Daily Brief

A choice of havens

JPY and XAU diverge

After their initial instinct to sell the EUR following the €750 billion recovery package, investors warmed to the single currency, leaving it on average unchanged on the day. They shifted their disenchantment to the USD, which took last place with a 0.9% drop. The AUD won the race with a 0.8% gain.

Although that all looks fairly straightforward, Tuesday was a confusing day for financial markets in more than one way. Whilst it was unsurprising that equity markets – and the “risky” antipodean dollars - reacted positively to the European recovery plan, there was an odd mismatch on the safe-haven side of the equation. The JPY quite reasonably had a worse day than sterling, falling an average of 0.5%, while that more traditional safe haven, gold, went up by 2% against its USD benchmark and by 1.1% against the major currencies. Along the way it touched a nine-year high and the 2011 record is only $65 distant.

There were several contributors to the USD’s softness. One was the general move away from safe-haven currencies. Another was the US president’s prediction that the pandemic in the States will “get worse before it gets better”. The warning was underlined by Trump’s U-turn on face masks, which were previously “unsanitary” but now represent “patriotism”. In Congress there were doubts about the extension of income support measures while the Senate Banking Committee looked likely to approve the appointment of Judy Shelton to the Federal Reserve Board. Ms Shelton is an advocate of the “gold standard” for currencies, a system that was abandoned as unworkable nearly 50 years ago.


Left behind

After its vaccine-induced rally on Monday, the pound festered yesterday, losing an average of 0.4%. No unhelpful UK ecostats followed the predictably ugly public sector borrowing data but the report on Russian political interference contributed to the general impression that Brexit Britain has not got its act together.
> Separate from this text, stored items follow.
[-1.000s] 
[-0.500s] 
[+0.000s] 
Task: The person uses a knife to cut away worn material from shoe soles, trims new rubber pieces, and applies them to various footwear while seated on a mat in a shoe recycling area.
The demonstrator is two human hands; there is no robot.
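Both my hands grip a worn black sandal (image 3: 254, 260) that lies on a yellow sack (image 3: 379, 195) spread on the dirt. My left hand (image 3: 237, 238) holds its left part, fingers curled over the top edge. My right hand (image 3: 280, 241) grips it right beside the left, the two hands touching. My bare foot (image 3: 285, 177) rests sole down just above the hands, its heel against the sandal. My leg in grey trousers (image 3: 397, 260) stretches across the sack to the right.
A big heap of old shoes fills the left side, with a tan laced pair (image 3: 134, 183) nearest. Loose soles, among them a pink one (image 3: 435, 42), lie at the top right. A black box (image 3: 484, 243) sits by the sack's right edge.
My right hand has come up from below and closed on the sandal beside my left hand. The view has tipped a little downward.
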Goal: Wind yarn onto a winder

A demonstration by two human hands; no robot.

The long-delayed report on possible Russian meddling in referendums and elections gave the impression that the government did not investigate suspicions at the time because it had got the results that it wanted. More generally, an analysis by Bloomberg found that the “risk of a no-deal Brexit is keeping investors away from the UK” and “the differences between European and UK markets are looking starker than ever”.

The only important economic data on Tuesday came from North America. A half-point improvement in the Chicago Fed’s National Activity Index suggested that “economic growth increased further in June”. An 18.7% monthly jump in Canadian retail sales was within arm’s length of the forecast 20% increase. The Loonie was unchanged against the GBP.


Retail sales and inflation

The retail sales data from Australia released overnight showed a provisional 2.4% increase in June. The number fell well short of the forecast 7.1% but did not prevent the Aussie taking first place for the day.

South Africa will also be reporting on retail sales this morning albeit, rather more belatedly, for April. The data are not likely to affect expectations for a rate cut by the South African Reserve Bank tomorrow. After lunch headline Canadian inflation is pencilled in at 0.2% for June, up from May’s -0.4%. A 24.5% rebound is expected for US existing home sales.

Tonight NAB will publish its quarterly survey of Australian business activity. Business confidence is predicted to have improved from -11 to -8 in Q2.